Originally introduced in 1958, Corning Ware was made in the US from a glass-ceramic material called Pyroceram which was able to withstand temperatures as high as 850 °C. Due to its high thermal shock resistance, Corning Ware could be used to store food in a freezer and then taken directly to a stove, placed under a broiler or in an oven (both conventional and microwave). Lids have typically been made out of Pyrex (both Borosilicate and Soda-lime glass) though some versions were also created out of Pyroceram. It was discontinued in 2003, replaced by a stoneware line of bakeware made in China under the same name. In December 2008, the company released CorningWare StoveTop. It reintroduced the original Pyroceram product, this time made in France alongside Visions, and made available for purchase through its outlet stores and retail website.

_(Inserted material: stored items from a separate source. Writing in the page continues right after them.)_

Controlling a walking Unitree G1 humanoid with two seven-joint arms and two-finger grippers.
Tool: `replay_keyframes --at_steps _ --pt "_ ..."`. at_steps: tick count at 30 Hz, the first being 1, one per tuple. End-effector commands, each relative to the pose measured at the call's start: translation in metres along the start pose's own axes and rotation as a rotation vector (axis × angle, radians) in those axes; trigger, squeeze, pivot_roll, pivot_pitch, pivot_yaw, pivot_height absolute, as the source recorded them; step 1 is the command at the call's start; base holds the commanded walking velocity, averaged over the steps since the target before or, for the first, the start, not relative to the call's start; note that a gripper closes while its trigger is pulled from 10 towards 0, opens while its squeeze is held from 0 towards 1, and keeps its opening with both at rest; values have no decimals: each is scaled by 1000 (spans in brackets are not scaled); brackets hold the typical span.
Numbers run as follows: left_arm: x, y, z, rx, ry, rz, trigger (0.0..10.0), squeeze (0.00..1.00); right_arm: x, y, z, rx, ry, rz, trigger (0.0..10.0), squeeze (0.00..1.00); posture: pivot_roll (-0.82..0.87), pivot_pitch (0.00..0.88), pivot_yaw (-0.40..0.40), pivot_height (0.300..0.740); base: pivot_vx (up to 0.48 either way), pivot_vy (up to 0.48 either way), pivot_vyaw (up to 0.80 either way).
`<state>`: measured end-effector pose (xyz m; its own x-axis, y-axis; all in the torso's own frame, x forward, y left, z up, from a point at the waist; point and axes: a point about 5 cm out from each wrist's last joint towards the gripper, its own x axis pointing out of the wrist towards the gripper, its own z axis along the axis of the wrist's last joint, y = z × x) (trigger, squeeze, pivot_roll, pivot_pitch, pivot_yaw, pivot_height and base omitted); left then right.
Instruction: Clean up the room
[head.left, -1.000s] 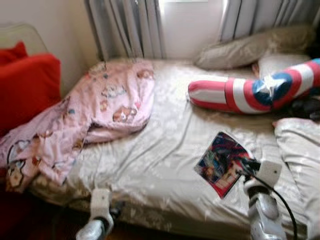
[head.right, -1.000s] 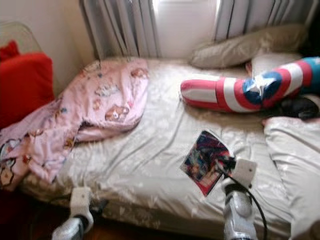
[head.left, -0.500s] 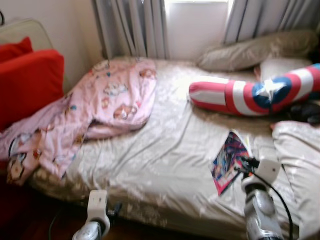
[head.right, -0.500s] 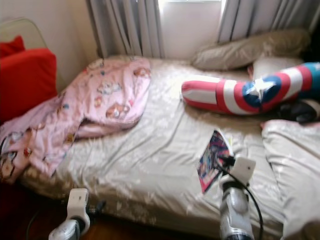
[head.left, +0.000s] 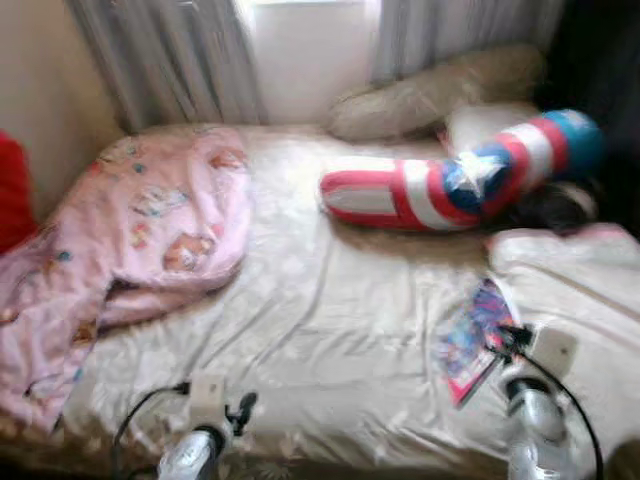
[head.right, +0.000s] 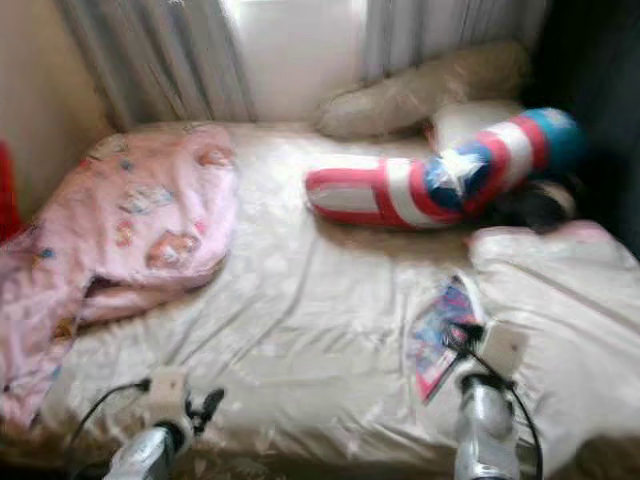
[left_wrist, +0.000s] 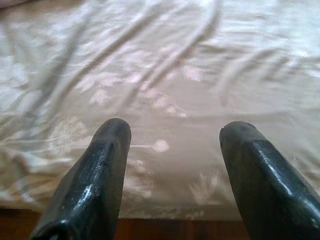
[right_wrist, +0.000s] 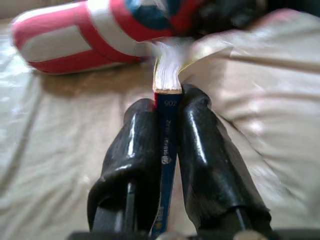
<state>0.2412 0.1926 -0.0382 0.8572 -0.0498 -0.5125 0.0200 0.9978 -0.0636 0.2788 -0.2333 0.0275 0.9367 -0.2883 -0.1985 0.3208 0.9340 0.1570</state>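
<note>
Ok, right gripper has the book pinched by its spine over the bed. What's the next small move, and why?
Probably lift the book clear of the bed sheet and keep the grip closed. The right gripper clamps its spine firmly, and the left gripper is open with nothing in it, so carrying the book off the bed seems the sensible step.

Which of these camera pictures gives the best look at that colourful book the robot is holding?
The left eye view: the book shows its colourful cover, held above the bed by the right gripper. The right eye view shows much the same. The right wrist view shows its spine and page edges, pinched.
</note>
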Motion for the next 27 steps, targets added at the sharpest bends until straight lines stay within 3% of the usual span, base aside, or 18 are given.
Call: replay_keyframes --at_steps 1,18,27 --pt "-6 11 -9 12 37 35 10000 0 5 18 11 13 -57 56 10000 0 20 0 6 740 0 0 0" --pt "-7 13 -11 35 39 40 10000 0 5 20 10 18 -55 59 10000 0 23 0 6 740 0 0 0" --pt "-7 13 -10 38 34 35 10000 0 6 19 9 19 -43 61 10000 0 23 0 9 740 0 -300 0"
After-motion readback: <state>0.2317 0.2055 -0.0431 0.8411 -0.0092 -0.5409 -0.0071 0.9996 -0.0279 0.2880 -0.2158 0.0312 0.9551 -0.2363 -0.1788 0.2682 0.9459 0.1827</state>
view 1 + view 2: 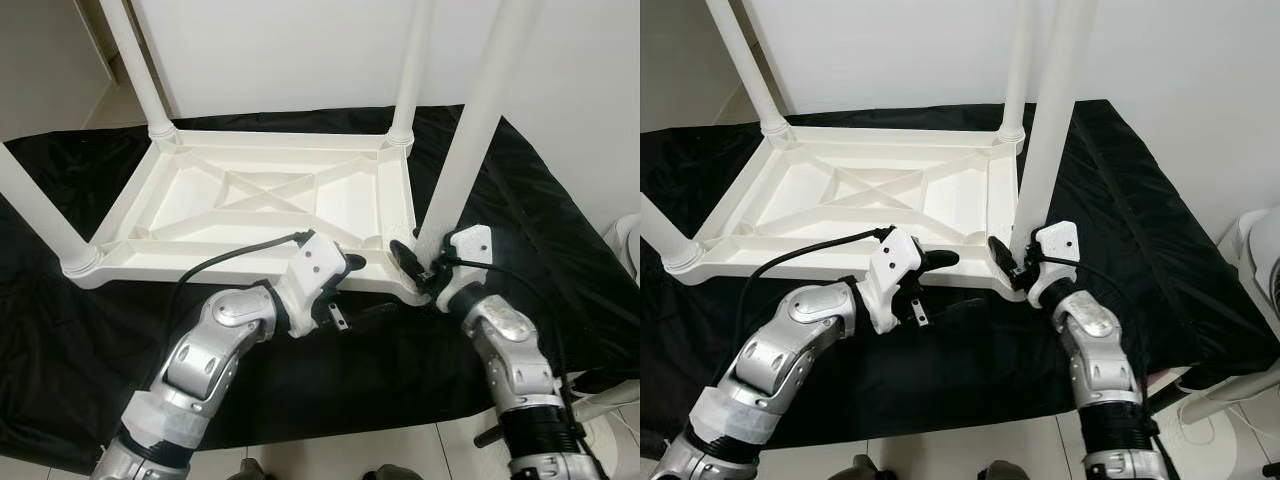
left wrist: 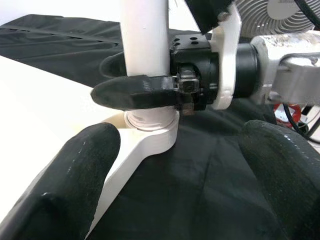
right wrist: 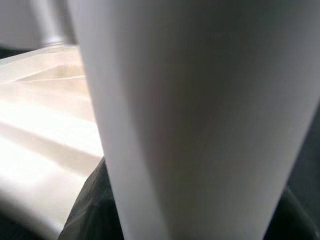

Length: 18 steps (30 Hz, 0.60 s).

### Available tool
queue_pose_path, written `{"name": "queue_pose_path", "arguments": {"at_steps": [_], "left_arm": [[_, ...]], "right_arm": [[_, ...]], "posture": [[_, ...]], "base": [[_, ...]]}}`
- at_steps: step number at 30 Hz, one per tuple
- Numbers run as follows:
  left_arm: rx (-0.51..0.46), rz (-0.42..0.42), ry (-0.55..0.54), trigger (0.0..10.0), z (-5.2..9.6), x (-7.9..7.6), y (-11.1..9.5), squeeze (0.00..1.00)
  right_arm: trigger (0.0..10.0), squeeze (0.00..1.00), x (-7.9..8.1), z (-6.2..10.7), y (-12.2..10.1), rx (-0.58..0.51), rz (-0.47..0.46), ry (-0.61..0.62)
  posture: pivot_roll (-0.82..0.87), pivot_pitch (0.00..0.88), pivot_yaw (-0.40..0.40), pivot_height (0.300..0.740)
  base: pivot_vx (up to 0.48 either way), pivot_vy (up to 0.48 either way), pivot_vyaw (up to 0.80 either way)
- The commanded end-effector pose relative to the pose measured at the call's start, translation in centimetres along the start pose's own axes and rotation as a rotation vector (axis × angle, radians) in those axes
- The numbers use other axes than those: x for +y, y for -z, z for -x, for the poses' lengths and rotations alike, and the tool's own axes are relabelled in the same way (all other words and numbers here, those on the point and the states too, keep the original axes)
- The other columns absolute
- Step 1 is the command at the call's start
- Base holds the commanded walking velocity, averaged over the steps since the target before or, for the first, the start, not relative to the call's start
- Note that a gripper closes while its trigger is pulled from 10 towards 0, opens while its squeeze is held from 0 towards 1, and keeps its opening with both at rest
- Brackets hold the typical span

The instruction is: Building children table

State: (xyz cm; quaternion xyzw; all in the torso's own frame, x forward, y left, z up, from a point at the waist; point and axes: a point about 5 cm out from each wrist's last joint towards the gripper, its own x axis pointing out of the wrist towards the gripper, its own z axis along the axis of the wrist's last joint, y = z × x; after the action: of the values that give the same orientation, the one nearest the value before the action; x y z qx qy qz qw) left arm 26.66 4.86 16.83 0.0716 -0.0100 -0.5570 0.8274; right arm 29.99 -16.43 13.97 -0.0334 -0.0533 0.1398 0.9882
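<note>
A white plastic children's table [image 1: 260,200] lies upside down on a black cloth, with its legs standing up at the corners. My right gripper [image 1: 420,265] is shut on the base of the near right leg [image 1: 470,140], just above its socket; the right wrist view has this leg [image 3: 200,120] up close. One right finger [image 2: 135,92] wraps the leg's front in the left wrist view. My left gripper [image 1: 348,290] is open at the table's near edge, a little left of that leg, with nothing between its fingers [image 2: 75,180].
The black cloth [image 1: 300,370] covers the floor under the table and out to the right. A white wall stands behind. A white fan [image 2: 285,15] and other white objects [image 1: 625,245] sit at the right. Pale floor tiles [image 1: 380,450] show near my body.
</note>
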Motion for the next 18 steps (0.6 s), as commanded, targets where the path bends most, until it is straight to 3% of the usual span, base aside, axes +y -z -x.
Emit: {"name": "queue_pose_path", "arguments": {"at_steps": [1, 5, 7, 11, 18], "left_arm": [[0.015, -0.018, -0.058, 10.0, 0.1, 0.7, 0.4, 0.00], [0.018, -0.027, -0.066, 10.0, 0.1, 0.8, 0.5, 0.00], [0.005, -0.016, -0.101, 10.0, 0.0, 1.2, 0.5, 0.00], [-0.016, -0.002, -0.137, 10.0, -0.2, 1.7, 0.5, 0.00], [-0.021, -0.005, -0.154, 10.0, -0.3, 2.1, 0.5, 0.00]], "right_arm": [[10.0, 0.00, -0.5, 0.5, 0.1, 0.015, -0.035, 0.174], [10.0, 0.00, -0.2, 0.6, 0.0, 0.011, -0.021, 0.204], [10.0, 0.00, 0.7, 0.7, 0.3, 0.024, -0.037, 0.309], [10.0, 0.00, 2.1, 0.6, 0.4, 0.031, -0.088, 0.390], [10.0, 0.00, 2.8, 0.5, 0.0, 0.019, -0.063, 0.378]], "posture": [[-0.16, 0.018, 0.071, 0.740], [-0.16, 0.015, 0.066, 0.740], [-0.16, 0.013, 0.066, 0.740], [-0.16, 0.009, 0.072, 0.740], [-0.17, 0.002, 0.080, 0.740]], "base": [[0.000, 0.000, 0.00], [0.000, 0.000, 0.00], [0.000, 0.000, 0.00], [0.000, 0.000, 0.00], [0.000, 0.000, 0.00]]}}
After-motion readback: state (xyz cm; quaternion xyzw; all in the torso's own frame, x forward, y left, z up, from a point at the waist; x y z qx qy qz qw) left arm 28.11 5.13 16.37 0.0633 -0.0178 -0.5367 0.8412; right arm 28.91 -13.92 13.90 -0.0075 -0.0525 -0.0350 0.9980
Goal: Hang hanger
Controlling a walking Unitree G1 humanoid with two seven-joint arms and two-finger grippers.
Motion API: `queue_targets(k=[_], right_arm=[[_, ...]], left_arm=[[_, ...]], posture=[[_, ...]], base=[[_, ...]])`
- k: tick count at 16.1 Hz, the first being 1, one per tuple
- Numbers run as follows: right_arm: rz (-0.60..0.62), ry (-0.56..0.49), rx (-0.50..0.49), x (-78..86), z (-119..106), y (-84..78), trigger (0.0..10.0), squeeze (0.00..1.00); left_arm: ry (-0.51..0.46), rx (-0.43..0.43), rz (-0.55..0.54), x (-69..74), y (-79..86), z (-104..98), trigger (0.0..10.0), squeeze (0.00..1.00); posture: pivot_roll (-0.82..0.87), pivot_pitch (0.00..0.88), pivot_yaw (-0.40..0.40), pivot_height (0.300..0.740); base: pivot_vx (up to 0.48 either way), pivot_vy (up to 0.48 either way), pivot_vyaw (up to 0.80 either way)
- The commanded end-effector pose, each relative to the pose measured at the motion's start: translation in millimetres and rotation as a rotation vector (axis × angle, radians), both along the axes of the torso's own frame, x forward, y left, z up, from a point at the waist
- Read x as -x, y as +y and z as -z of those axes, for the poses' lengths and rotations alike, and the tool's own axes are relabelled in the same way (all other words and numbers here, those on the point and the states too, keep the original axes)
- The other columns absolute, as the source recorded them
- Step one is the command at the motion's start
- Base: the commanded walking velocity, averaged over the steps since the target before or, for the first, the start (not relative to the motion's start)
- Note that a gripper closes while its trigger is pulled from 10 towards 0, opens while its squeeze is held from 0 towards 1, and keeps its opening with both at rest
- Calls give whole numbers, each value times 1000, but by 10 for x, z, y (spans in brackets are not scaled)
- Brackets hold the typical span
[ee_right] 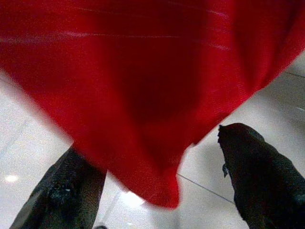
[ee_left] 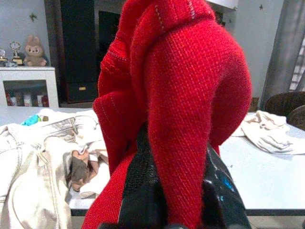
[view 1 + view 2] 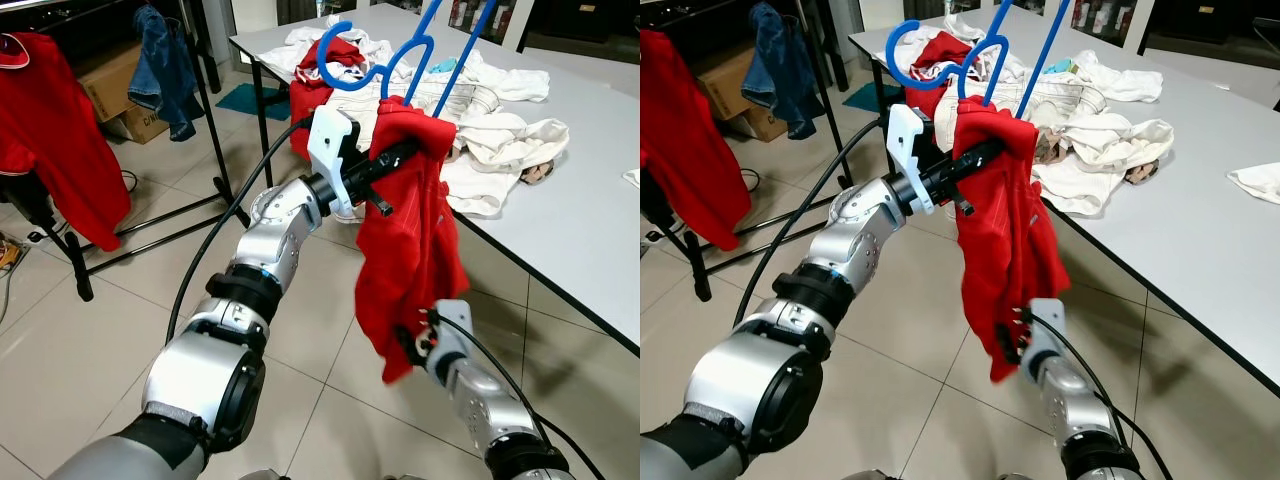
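Now we hold the red garment point(image 3: 410, 250) up beside the tabletop point(image 3: 560, 220).
Left end effector point(image 3: 395, 158) clamped on it under the blue hanger point(image 3: 385, 62); right end effector point(image 1: 157, 186) apart; no readable writing.

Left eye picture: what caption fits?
Left gripper holds up a red top on a blue hanger; right gripper at its hem.

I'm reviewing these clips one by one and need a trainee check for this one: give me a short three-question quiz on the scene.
1. True or false: the left gripper is shut on the red garment.
2. What colour is the hanger above the garment?
A. blue
B. white
C. black
3. Fill in: the right gripper, fingers apart, is at the garment's ____ edge.

Key
1. True: the fingers pinch a fold near its top.
2. A.
3. Lower: the hem hangs between the open fingers, above the tiled floor.
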State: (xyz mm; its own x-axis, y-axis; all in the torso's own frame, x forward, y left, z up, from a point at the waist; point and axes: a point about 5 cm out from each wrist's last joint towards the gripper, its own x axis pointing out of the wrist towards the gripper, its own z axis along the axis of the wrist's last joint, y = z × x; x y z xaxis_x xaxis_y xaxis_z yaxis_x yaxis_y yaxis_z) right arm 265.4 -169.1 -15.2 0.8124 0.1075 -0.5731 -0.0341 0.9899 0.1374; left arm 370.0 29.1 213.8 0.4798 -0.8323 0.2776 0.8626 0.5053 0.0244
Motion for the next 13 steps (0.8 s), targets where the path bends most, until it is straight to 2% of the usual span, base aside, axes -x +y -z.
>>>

The factory in France, which produces both CorningWare StoveTop and Visions, is one of the few still capable of producing glass-ceramic products.

=== EKCO ===
In 1888, Edward Katzinger founded the Edward Katzinger Company in Chicago to manufacture baking pans. In 1945, the company went public under the new name EKCO Products Company. Throughout its history, the company grew both organically and with acquisitions until it was the largest non-electric housewares manufacturer in the US by the mid-1960s. The company was sold to the conglomerate American Home Products (AHP) in 1965. AHP later split its housewares division into Ekco Products Inc., Ekco Housewares Co., and The Prestige Group Limited; Ekco Housewares was sold to the investment firm Gibbons, Green, Van Amerongen in 1984. The company was sold again to Centronics Corp. in 1987, which then re-branded itself as Ekco Group, Inc. Corning Consumer Products Co. purchased Ekco along with General Housewares Inc. in 1999.

==Product issues==
Pyrex-branded glass products have been the subject of urban legends and safety concerns. Beginning in the 1980s, production of clear Pyrex glass bakeware was switched from a more thermally resistant borosilicate glass to mechanically stronger soda-lime glass. The concern stems from the fact that soda-lime glass is more susceptible to breaking when exposed to sudden temperature differences. This change received greater attention after Corning, Inc. spun-off the Corning Consumer Products Company. The consumer affairs magazine Consumer Reports investigated the issue, in January 2011, confirming that borosilicate glass bakeware was less susceptible to thermal shock breakage than tempered soda-lime bakeware. However, the organization acknowledged its testing conditions were "contrary to instructions" provided by the manufacturer. Statistical Assessment Service (STATS) analyzed the data available and found that the most common way that users were injured by glassware was via mechanical breakage, being hit or dropped, and that "the change to soda lime represents a greater net safety benefit."